Il n’existe actuellement aucun remède contre le SRAS, mais la recherche pour trouver un vaccin est en cours.

Traitement pour le SRAS

Une personne soupçonnée d’avoir un SRAS devrait être hospitalisée immédiatement et rester isolée sous étroite observation.

Le traitement est principalement favorable et peut inclure

Il y a peu de preuves scientifiques pour montrer que ces traitements sont efficaces.
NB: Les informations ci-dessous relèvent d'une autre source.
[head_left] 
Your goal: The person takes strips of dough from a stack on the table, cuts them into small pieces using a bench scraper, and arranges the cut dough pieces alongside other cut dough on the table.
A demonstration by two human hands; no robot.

Le médicament antiviral, la ribavirine, est connu pour être inefficace dans le traitement du SRAS.

Évitez de voyager dans des régions du monde où il y a une poussée de SRAS incontrôlée.

Pour réduire votre risque d’infection, évitez le contact direct avec les personnes atteintes de SRAS (jusqu’à au moins 10 jours après la disparition de leurs symptômes).

Pour éviter de répandre l’infection, il est important de suivre les conseils de prévention décrits ci-dessous

Conseils de prévention

Dans certaines situations, il peut être approprié de porter des gants, des masques et des lunettes de protection afin de prévenir la propagation du SRAS.

Bien que la menace du SRAS à la santé publique semble avoir pris fin, les responsables de la santé internationale continuent de rester vigilants.

Les futures épidémies de SRAS

L’Organisation mondiale de la santé (OMS) surveille les pays du monde entier pour toute activité de maladie inhabituelle.

Par conséquent, si une autre épidémie de SRAS devait se produire, il devrait être possible de limiter la propagation de l’infection en utilisant les mêmes mesures qui ont été mises en œuvre lors de la pandémie de 2002-2003 (voir ci-dessus).

Comme tous les êtres vivants, les virus changent constamment et évoluent. Une mutation est l’endroit où l’information génétique stockée dans un organisme change.

Les mutations se produisent au hasard et la plupart ne sont pas particulièrement significatives. Cependant, parfois par hasard, un virus muté est capable d’infecter les humains.

De nombreuses pandémies (épidémies mondiales de maladies infectieuses) qui se sont produites dans l’histoire récente ont été causées par des virus précédemment trouvés chez les animaux. Après la mutation, les virus sont devenus capables d’infecter les humains.